» What is expected
Without the pictures, set down everything in the listing exactly.
*** Opening Records for processing ***
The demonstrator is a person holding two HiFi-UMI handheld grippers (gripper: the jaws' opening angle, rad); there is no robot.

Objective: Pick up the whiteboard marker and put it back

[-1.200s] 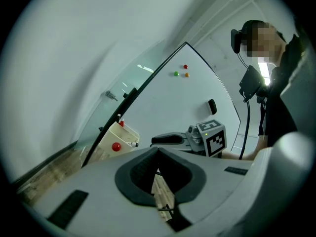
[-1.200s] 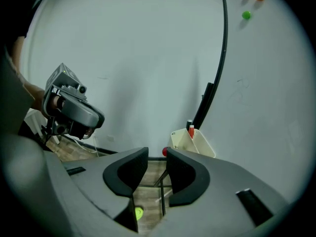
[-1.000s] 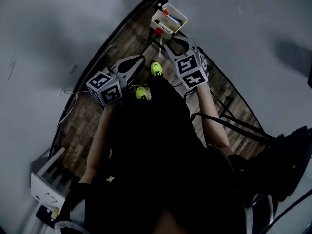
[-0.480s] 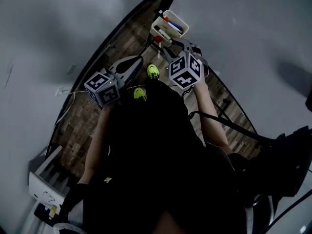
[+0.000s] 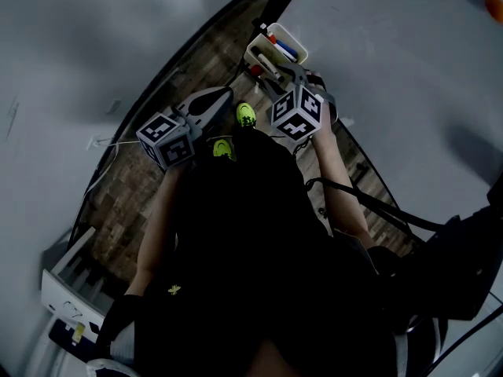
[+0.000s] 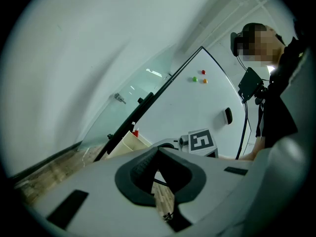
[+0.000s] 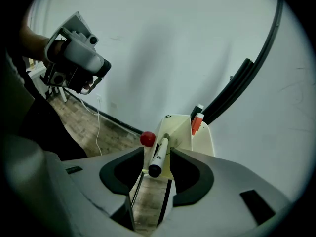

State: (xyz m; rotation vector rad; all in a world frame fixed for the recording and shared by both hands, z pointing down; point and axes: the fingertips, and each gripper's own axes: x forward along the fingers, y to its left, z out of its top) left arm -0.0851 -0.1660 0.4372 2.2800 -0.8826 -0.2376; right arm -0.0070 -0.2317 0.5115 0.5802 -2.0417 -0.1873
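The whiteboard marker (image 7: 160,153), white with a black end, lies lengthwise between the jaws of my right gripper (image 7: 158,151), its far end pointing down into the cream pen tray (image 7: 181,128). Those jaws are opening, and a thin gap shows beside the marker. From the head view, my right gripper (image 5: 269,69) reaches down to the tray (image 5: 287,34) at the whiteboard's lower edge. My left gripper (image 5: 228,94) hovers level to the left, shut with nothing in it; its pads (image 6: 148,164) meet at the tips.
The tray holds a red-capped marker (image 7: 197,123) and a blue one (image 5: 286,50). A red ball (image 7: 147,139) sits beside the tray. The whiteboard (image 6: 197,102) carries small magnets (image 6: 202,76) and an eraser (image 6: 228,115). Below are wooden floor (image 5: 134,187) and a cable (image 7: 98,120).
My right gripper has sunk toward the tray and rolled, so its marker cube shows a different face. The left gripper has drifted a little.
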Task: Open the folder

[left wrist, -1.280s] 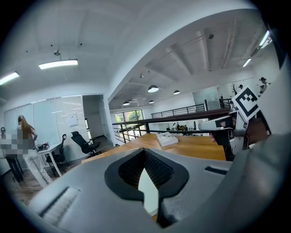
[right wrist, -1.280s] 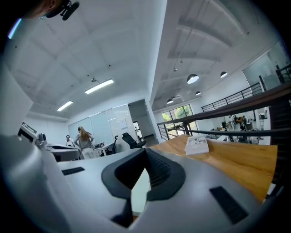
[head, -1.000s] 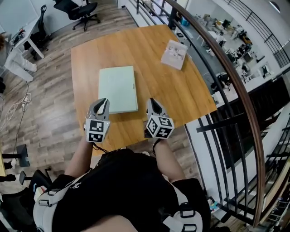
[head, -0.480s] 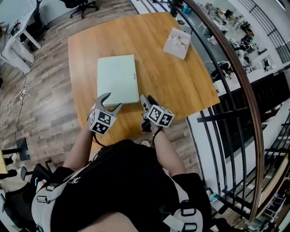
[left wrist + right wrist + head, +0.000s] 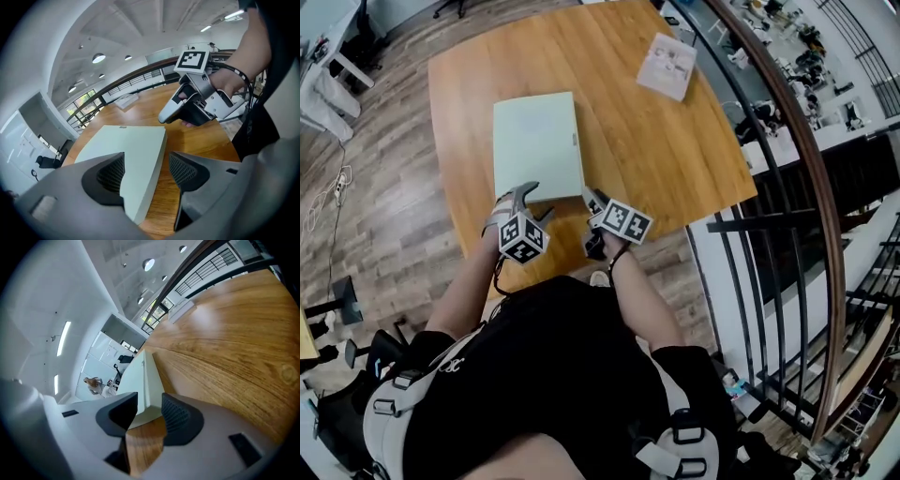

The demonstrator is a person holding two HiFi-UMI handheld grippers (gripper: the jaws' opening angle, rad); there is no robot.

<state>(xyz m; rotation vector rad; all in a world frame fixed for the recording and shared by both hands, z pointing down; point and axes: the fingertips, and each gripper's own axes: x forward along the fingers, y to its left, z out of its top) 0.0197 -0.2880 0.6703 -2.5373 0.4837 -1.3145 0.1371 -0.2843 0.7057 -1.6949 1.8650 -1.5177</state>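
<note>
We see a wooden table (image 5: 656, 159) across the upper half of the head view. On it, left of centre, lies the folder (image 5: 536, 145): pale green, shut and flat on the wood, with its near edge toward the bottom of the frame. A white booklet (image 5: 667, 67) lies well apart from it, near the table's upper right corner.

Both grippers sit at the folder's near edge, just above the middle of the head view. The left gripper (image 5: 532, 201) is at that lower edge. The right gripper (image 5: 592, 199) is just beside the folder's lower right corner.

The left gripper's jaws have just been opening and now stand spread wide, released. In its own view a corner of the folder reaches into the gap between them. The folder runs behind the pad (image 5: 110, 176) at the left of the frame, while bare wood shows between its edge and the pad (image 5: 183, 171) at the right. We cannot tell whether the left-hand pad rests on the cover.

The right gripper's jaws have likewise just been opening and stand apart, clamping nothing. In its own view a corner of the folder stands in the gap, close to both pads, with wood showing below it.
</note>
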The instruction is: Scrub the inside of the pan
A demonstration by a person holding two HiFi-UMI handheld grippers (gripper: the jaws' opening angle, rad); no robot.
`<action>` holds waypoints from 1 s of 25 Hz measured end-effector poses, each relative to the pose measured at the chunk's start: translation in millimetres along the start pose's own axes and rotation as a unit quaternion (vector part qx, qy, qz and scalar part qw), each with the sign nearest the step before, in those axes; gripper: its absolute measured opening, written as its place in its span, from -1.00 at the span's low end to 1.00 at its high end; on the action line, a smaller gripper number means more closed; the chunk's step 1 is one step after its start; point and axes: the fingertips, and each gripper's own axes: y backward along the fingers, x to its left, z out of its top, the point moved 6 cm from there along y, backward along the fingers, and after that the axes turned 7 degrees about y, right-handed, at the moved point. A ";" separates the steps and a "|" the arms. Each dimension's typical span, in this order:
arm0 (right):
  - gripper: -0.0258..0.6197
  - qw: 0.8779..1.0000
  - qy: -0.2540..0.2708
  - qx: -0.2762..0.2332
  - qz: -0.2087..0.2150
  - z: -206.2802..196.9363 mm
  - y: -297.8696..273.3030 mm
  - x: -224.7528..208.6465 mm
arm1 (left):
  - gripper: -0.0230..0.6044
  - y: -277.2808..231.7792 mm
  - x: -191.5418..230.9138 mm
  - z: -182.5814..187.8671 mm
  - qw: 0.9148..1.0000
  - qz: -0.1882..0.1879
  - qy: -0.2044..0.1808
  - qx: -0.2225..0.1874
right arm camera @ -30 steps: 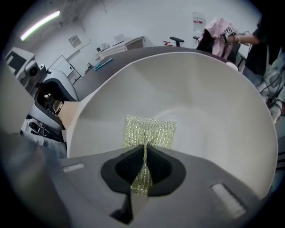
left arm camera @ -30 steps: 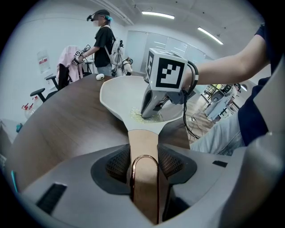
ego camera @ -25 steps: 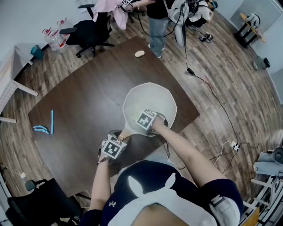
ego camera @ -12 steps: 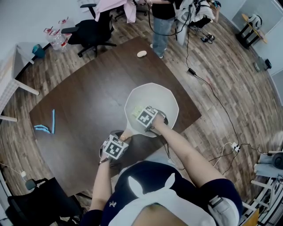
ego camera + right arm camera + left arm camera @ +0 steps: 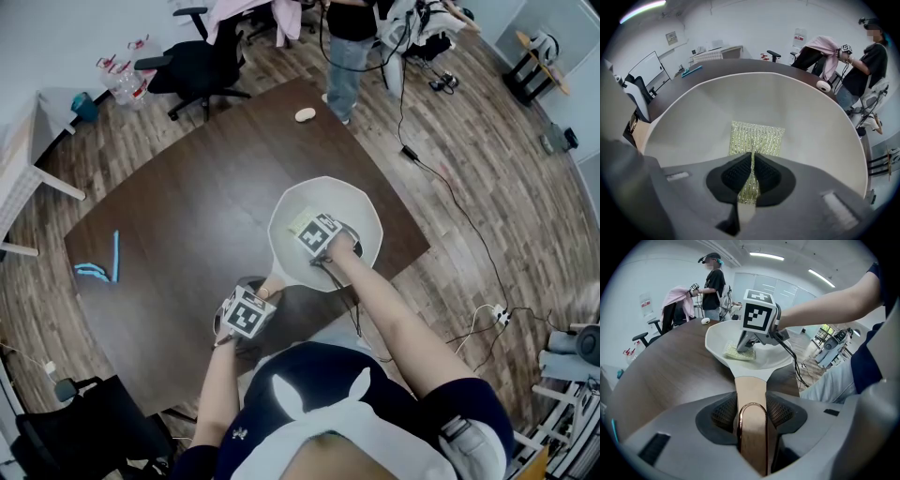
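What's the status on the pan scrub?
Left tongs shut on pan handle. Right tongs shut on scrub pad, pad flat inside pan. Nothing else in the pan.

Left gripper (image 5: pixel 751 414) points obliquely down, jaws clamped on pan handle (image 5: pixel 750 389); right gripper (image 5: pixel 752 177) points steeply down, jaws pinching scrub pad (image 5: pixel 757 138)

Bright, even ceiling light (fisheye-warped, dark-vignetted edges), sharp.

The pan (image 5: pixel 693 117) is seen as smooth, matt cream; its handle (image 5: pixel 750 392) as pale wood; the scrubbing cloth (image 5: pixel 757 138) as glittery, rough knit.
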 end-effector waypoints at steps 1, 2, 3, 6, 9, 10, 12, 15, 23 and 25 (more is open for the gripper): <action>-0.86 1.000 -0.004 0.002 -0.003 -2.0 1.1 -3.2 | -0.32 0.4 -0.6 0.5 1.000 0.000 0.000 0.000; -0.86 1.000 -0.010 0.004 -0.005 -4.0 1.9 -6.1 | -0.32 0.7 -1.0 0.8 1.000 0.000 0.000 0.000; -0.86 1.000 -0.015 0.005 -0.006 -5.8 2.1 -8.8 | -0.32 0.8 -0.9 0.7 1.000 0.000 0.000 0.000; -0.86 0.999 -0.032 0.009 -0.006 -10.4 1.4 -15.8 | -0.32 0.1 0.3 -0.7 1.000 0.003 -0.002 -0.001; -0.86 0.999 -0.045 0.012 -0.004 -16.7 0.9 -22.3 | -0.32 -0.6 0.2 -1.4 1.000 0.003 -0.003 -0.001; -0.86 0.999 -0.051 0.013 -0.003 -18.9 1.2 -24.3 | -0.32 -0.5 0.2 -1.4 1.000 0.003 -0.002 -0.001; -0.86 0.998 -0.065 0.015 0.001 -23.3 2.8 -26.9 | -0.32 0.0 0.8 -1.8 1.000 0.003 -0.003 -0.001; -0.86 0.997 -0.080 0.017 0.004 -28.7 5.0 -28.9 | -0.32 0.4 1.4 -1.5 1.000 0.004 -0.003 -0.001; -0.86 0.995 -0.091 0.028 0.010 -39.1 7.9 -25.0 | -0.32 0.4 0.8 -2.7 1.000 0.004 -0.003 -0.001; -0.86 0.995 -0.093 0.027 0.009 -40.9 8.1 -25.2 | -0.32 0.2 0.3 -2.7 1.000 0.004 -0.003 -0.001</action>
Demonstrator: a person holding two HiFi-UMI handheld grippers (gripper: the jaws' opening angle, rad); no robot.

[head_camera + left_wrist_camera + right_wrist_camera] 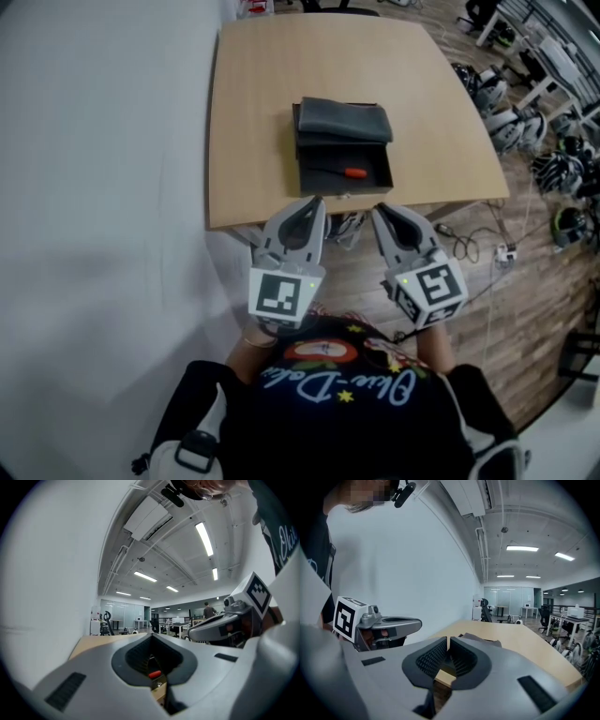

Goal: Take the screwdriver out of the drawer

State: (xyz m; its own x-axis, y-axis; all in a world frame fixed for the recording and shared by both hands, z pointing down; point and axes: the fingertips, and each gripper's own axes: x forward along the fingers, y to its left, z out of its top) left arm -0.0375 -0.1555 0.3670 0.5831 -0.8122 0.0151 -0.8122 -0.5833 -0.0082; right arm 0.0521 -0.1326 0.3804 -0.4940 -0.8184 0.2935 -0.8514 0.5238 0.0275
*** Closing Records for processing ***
» Written answer
The demonstrator is a person holding two HiFi-UMI handheld grippers (gripper: the jaws' opening angle, rad); there is no robot.

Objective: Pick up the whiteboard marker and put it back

[-1.200s] 
[-1.200s] 
[-1.000s] 
[-0.480s] 
[+0.000s] 
[+0.000s] 
[+0.000s] 

State: (xyz m; rotation vector rad; all in a world frame fixed for the recording and shared by both hands, z pointing down; point and axes: the fingertips, and each gripper's own axes: x forward along the fingers, y to its left, z out of its top) left arm -0.0851 -0.1660 0.4372 2.2800 -0.8826 -0.2376; right arm -0.0070 -0.2317 0.5115 0.5802 -2.0417 -0.1873
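The whiteboard marker (image 7: 160,153), white with a black end, lies lengthwise between the jaws of my right gripper (image 7: 158,151), its far end pointing down into the cream pen tray (image 7: 181,128). Those jaws are opening, and a thin gap shows beside the marker. From the head view, my right gripper (image 5: 269,69) reaches down to the tray (image 5: 287,34) at the whiteboard's lower edge. My left gripper (image 5: 228,94) hovers level to the left, shut with nothing in it; its pads (image 6: 148,164) meet at the tips.
The tray holds a red-capped marker (image 7: 197,123) and a blue one (image 5: 286,50). A red ball (image 7: 147,139) sits beside the tray. The whiteboard (image 6: 197,102) carries small magnets (image 6: 202,76) and an eraser (image 6: 228,115). Below are wooden floor (image 5: 134,187) and a cable (image 7: 98,120).
My right gripper has sunk toward the tray and rolled, so its marker cube shows a different face. The left gripper has drifted a little.
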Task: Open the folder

[left wrist, -1.280s] 
[right wrist, -1.280s] 
[head, -1.000s] 
[head, -0.480s] 
[left wrist + right wrist + head, +0.000s] 

The demonstrator is a person holding two HiFi-UMI handheld grippers (gripper: the jaws' opening angle, rad); there is no robot.

<state>(xyz m; rotation vector rad; all in a world frame fixed for the recording and shared by both hands, z pointing down; point and axes: the fingertips, and each gripper's own axes: x forward along the fingers, y to its left, z out of its top) 0.0197 -0.2880 0.6703 -2.5373 0.4837 -1.3145 0.1371 -0.2843 0.7057 -1.6949 1.8650 -1.5177</state>
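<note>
We see a wooden table (image 5: 656, 159) across the upper half of the head view. On it, left of centre, lies the folder (image 5: 536, 145): pale green, shut and flat on the wood, with its near edge toward the bottom of the frame. A white booklet (image 5: 667, 67) lies well apart from it, near the table's upper right corner.

Both grippers sit at the folder's near edge, just above the middle of the head view. The left gripper (image 5: 532, 201) is at that lower edge. The right gripper (image 5: 592, 199) is just beside the folder's lower right corner.

The left gripper's jaws have just been opening and now stand spread wide, released. In its own view a corner of the folder reaches into the gap between them. The folder runs behind the pad (image 5: 110, 176) at the left of the frame, while bare wood shows between its edge and the pad (image 5: 183, 171) at the right. We cannot tell whether the left-hand pad rests on the cover.

The right gripper's jaws have likewise just been opening and stand apart, clamping nothing. In its own view a corner of the folder stands in the gap, close to both pads, with wood showing below it.
</note>
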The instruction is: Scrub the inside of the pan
A demonstration by a person holding two HiFi-UMI handheld grippers (gripper: the jaws' opening angle, rad); no robot.
`<action>` holds waypoints from 1 s of 25 Hz measured end-effector poses, each relative to the pose measured at the chunk's start: translation in millimetres along the start pose's own axes and rotation as a unit quaternion (vector part qx, qy, qz and scalar part qw), each with the sign nearest the step before, in those axes; gripper: its absolute measured opening, written as its place in its span, from -1.00 at the span's low end to 1.00 at its high end; on the action line, a smaller gripper number means more closed; the chunk's step 1 is one step after its start; point and axes: the fingertips, and each gripper's own axes: y backward along the fingers, x to its left, z out of its top, the point moved 6 cm from there along y, backward along the fingers, and after that the axes turned 7 degrees about y, right-handed, at the moved point. A ";" separates the steps and a "|" the arms. Each dimension's typical span, in this order:
arm0 (right):
  - gripper: -0.0258..0.6197
  - qw: 0.8779..1.0000
  - qy: -0.2540..0.2708
  - qx: -0.2762..0.2332
  - qz: -0.2087..0.2150
  - z: -206.2802..196.9363 mm
  - y: -297.8696..273.3030 mm
  - x: -224.7528..208.6465 mm
arm1 (left):
  - gripper: -0.0230..0.6044
  - y: -277.2808..231.7792 mm
  - x: -191.5418..230.9138 mm
  - z: -182.5814..187.8671 mm
  - qw: 0.9148..1.0000
  - qz: -0.1882..0.1879
  - qy: -0.2044..0.1808
  - qx: -0.2225..0.1874
right arm camera @ -30 steps: 
left arm camera @ -30 steps: 
ego camera @ -25 steps: 
ego camera @ -12 steps: 
ego camera + right arm camera + left arm camera @ +0 steps: 
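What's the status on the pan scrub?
Left tongs shut on pan handle. Right tongs shut on scrub pad, pad flat inside pan. Nothing else in the pan.

Left gripper (image 5: pixel 751 414) points obliquely down, jaws clamped on pan handle (image 5: pixel 750 389); right gripper (image 5: pixel 752 177) points steeply down, jaws pinching scrub pad (image 5: pixel 757 138)

Bright, even ceiling light (fisheye-warped, dark-vignetted edges), sharp.

The pan (image 5: pixel 693 117) is seen as smooth, matt cream; its handle (image 5: pixel 750 392) as pale wood; the scrubbing cloth (image 5: pixel 757 138) as glittery, rough knit.
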 end-effector waypoints at steps 1, 2, 3, 6, 9, 10, 12, 15, 23 and 25 (more is open for the gripper): <action>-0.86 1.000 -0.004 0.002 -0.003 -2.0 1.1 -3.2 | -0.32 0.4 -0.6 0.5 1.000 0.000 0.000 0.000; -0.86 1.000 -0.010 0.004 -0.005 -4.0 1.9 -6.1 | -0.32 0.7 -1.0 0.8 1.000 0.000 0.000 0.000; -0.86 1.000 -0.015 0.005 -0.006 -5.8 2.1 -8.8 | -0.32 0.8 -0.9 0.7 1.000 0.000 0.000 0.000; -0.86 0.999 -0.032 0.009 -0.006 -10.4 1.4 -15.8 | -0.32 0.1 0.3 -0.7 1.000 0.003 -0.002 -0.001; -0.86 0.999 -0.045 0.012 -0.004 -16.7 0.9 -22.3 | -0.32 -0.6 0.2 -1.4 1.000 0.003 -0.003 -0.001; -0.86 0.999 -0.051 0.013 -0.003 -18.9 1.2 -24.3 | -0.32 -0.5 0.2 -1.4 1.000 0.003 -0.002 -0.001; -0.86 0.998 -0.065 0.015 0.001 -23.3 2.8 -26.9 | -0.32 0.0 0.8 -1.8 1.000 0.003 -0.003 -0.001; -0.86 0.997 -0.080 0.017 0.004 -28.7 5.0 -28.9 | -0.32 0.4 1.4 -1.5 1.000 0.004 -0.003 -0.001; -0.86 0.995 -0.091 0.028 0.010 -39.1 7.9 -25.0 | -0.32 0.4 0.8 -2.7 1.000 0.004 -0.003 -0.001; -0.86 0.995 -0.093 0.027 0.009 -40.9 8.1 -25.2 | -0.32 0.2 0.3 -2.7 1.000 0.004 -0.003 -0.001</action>
Demonstrator: a person holding two HiFi-UMI handheld grippers (gripper: the jaws' opening angle, rad); no robot.

[head_camera + left_wrist_camera + right_wrist_camera] 

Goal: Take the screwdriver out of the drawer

State: (xyz m; its own x-axis, y-axis; all in a world frame fixed for the recording and shared by both hands, z pointing down; point and axes: the fingertips, and each gripper's own axes: x forward along the fingers, y to its left, z out of its top) left arm -0.0375 -0.1555 0.3670 0.5831 -0.8122 0.0151 -0.8122 -0.5833 -0.0082; right arm 0.0521 -0.1326 0.3804 -0.4940 -0.8184 0.2935 -0.8514 0.5238 0.0275

This output contains the full answer.